• [TASK TO COMPLETE]: An answer that reproduces all the entries exactly is what is needed.
Segment Open
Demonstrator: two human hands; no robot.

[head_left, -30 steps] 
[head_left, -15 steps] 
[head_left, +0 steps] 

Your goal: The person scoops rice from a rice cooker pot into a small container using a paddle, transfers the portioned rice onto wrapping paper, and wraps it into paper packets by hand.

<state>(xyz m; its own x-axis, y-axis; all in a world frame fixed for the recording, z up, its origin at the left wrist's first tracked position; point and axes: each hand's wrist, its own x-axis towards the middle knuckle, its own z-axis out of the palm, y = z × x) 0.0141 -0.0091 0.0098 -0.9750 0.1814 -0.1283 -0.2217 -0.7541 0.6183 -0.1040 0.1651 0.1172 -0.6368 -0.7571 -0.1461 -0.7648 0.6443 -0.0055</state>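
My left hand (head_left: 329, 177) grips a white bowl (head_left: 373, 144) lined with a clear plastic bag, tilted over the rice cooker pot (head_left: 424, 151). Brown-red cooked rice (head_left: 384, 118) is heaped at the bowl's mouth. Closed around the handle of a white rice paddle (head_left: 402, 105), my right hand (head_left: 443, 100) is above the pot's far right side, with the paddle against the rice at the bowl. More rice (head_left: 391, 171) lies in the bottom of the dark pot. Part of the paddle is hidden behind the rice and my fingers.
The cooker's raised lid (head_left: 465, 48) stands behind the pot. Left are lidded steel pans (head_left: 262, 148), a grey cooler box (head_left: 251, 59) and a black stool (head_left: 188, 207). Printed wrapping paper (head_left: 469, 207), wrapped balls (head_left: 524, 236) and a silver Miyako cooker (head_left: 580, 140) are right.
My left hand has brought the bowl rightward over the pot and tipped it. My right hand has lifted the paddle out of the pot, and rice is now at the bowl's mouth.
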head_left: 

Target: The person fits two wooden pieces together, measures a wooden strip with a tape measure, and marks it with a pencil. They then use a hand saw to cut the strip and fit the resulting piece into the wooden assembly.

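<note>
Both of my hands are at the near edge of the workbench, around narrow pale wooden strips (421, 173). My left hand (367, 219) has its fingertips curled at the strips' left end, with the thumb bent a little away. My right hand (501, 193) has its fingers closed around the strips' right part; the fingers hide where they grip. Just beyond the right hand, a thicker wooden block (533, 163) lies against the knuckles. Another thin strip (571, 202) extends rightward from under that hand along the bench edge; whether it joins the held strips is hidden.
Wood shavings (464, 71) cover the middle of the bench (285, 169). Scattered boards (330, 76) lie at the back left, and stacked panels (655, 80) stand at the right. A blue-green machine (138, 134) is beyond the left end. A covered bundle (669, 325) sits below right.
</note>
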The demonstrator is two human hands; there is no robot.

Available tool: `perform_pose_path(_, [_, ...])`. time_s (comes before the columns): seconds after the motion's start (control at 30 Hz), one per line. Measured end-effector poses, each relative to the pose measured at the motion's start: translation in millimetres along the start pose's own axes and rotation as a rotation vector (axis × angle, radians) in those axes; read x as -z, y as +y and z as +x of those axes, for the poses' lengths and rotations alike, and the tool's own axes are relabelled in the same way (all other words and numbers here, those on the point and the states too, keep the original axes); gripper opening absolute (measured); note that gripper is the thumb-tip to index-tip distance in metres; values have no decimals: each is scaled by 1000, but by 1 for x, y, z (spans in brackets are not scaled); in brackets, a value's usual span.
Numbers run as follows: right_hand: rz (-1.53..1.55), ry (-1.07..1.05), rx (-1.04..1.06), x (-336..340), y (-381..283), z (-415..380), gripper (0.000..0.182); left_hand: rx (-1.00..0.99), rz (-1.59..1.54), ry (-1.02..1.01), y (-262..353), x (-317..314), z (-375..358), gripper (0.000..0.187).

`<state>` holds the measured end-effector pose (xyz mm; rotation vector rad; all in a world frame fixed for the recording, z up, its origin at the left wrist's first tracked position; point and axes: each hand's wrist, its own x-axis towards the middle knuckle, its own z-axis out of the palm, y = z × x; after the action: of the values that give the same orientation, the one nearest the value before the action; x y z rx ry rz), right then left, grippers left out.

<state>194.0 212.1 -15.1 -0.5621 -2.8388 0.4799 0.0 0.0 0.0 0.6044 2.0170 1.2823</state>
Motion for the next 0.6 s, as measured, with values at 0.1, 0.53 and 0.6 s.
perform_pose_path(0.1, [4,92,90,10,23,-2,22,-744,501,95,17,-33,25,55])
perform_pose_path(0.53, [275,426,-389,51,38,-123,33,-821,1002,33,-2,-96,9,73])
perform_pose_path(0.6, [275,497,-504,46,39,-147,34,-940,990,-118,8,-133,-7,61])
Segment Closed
• [OUTPUT FOR THIS EXERCISE]:
Demonstrator: two human hands; no robot.

[head_left, -30 steps] 
[head_left, -15 steps] 
[head_left, +0 steps] 

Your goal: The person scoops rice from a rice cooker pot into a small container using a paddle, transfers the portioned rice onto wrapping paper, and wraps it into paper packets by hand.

<state>(xyz m; its own x-axis, y-axis; all in a world frame fixed for the recording, z up, its origin at the left wrist's first tracked position; point and axes: each hand's wrist, its own x-axis towards the middle knuckle, its own z-axis out of the palm, y = z × x) 0.0141 -0.0091 0.0098 -0.9750 0.1814 -0.1283 -0.2217 -0.7541 0.6183 -0.1040 0.1651 0.1172 -0.6368 -0.7571 -0.1461 -0.7648 0.6443 -0.0055</state>
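My left hand (head_left: 329, 177) grips a white bowl (head_left: 373, 144) lined with a clear plastic bag, tilted over the rice cooker pot (head_left: 424, 151). Brown-red cooked rice (head_left: 384, 118) is heaped at the bowl's mouth. Closed around the handle of a white rice paddle (head_left: 402, 105), my right hand (head_left: 443, 100) is above the pot's far right side, with the paddle against the rice at the bowl. More rice (head_left: 391, 171) lies in the bottom of the dark pot. Part of the paddle is hidden behind the rice and my fingers.
The cooker's raised lid (head_left: 465, 48) stands behind the pot. Left are lidded steel pans (head_left: 262, 148), a grey cooler box (head_left: 251, 59) and a black stool (head_left: 188, 207). Printed wrapping paper (head_left: 469, 207), wrapped balls (head_left: 524, 236) and a silver Miyako cooker (head_left: 580, 140) are right.
My left hand has brought the bowl rightward over the pot and tipped it. My right hand has lifted the paddle out of the pot, and rice is now at the bowl's mouth.
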head_left: 

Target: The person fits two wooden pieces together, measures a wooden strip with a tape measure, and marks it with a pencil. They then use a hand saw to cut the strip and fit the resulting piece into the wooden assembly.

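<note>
Both of my hands are at the near edge of the workbench, around narrow pale wooden strips (421, 173). My left hand (367, 219) has its fingertips curled at the strips' left end, with the thumb bent a little away. My right hand (501, 193) has its fingers closed around the strips' right part; the fingers hide where they grip. Just beyond the right hand, a thicker wooden block (533, 163) lies against the knuckles. Another thin strip (571, 202) extends rightward from under that hand along the bench edge; whether it joins the held strips is hidden.
Wood shavings (464, 71) cover the middle of the bench (285, 169). Scattered boards (330, 76) lie at the back left, and stacked panels (655, 80) stand at the right. A blue-green machine (138, 134) is beyond the left end. A covered bundle (669, 325) sits below right.
</note>
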The demonstrator is two human hands; there is no robot.

Available tool: `perform_pose_path(_, [_, ...])`. time_s (comes before the columns): seconds after the motion's start (control at 30 Hz), one per line. Measured end-effector poses, each relative to the pose measured at the motion's start: translation in millimetres along the start pose's own axes and rotation as a rotation vector (axis × angle, radians) in those axes; read x as -z, y as +y and z as +x of those axes, for the poses' lengths and rotations alike, and the tool's own axes are relabelled in the same way (all other words and numbers here, those on the point and the states too, keep the original axes); gripper opening absolute (measured); note that gripper is the thumb-tip to index-tip distance in metres; values have no decimals: each is scaled by 1000, but by 1 for x, y, z (spans in brackets are not scaled); in brackets, a value's usual span.
Numbers run as follows: right_hand: rz (-1.53..1.55), ry (-1.07..1.05), rx (-1.04..1.06), x (-336..340), y (-381..283), z (-415..380), gripper (0.000..0.182); left_hand: rx (-1.00..0.99), rz (-1.59..1.54), ry (-1.02..1.01), y (-262..353), x (-317..314), z (-375..358), gripper (0.000..0.187).

`<state>` holds the measured end-effector pose (xyz mm; rotation vector rad; all in a world frame fixed for the recording, z up, its origin at the left wrist's first tracked position; point and axes: each hand's wrist, its own x-axis towards the middle knuckle, its own z-axis out of the palm, y = z × x; after the action: of the values that give the same orientation, the one nearest the value before the action; x y z rx ry rz), right then left, grippers left out.

<state>194.0 212.1 -15.1 -0.5621 -2.8388 0.4799 0.0 0.0 0.0 0.6044 2.0170 1.2823</state>
Motion for the next 0.6 s, as measured, with values at 0.1, 0.53 and 0.6 s.
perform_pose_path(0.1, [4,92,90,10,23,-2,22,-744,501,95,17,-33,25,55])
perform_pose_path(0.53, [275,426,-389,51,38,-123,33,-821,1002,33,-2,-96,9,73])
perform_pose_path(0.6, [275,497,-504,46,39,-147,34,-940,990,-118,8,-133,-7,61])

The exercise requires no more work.